Could you write out the lines below exactly, beginning with the first and finishing with the one that contains "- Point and"?
BEGIN SUPPLIED DATA
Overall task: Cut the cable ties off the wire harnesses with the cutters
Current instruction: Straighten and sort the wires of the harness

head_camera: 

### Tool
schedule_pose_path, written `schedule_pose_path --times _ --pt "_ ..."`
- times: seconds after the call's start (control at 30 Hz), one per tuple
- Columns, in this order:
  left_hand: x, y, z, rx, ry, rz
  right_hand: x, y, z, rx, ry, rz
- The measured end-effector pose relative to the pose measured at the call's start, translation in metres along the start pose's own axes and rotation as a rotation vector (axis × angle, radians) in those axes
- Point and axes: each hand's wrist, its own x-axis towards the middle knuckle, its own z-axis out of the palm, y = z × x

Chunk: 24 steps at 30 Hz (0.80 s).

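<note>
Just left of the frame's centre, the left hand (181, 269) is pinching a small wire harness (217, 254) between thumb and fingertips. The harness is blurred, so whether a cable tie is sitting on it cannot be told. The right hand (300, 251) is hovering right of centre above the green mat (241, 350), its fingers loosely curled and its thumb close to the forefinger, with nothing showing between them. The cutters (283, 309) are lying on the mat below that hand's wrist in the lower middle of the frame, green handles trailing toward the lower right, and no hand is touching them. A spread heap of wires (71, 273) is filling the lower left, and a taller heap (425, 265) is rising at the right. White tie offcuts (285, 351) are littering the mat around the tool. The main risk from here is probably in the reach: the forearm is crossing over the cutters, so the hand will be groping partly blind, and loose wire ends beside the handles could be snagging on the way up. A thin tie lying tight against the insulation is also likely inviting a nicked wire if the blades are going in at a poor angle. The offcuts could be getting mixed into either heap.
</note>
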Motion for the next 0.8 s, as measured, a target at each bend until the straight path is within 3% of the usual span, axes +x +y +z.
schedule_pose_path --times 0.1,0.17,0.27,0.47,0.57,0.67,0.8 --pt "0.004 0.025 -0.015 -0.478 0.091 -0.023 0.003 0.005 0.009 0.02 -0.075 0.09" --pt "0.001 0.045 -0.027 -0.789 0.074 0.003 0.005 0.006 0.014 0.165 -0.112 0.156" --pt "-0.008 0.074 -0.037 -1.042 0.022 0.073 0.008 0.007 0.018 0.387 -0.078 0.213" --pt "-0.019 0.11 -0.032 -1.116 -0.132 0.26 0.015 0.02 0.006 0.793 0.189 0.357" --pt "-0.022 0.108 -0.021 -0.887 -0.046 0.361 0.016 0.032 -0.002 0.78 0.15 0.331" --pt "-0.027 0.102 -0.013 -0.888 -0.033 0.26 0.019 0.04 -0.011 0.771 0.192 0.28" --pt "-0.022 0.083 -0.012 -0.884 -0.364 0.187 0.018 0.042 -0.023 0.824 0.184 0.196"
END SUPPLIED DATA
RESPONSE AREA:
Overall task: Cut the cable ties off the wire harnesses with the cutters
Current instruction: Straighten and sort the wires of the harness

head_camera: 

### Tool
schedule_pose_path, written `schedule_pose_path --times _ --pt "_ ..."`
- times: seconds after the call's start (control at 30 Hz), one per tuple
- Columns, in this order:
  left_hand: x, y, z, rx, ry, rz
  right_hand: x, y, z, rx, ry, rz
- The measured end-effector pose relative to the pose measured at the call's start, translation in metres along the start pose's own axes and rotation as a rotation vector (axis × angle, radians) in those axes
- Point and axes: each hand's wrist, its own x-axis towards the middle knuckle, its own z-axis out of the palm, y = z × x

What appears above is the complete answer to the exercise.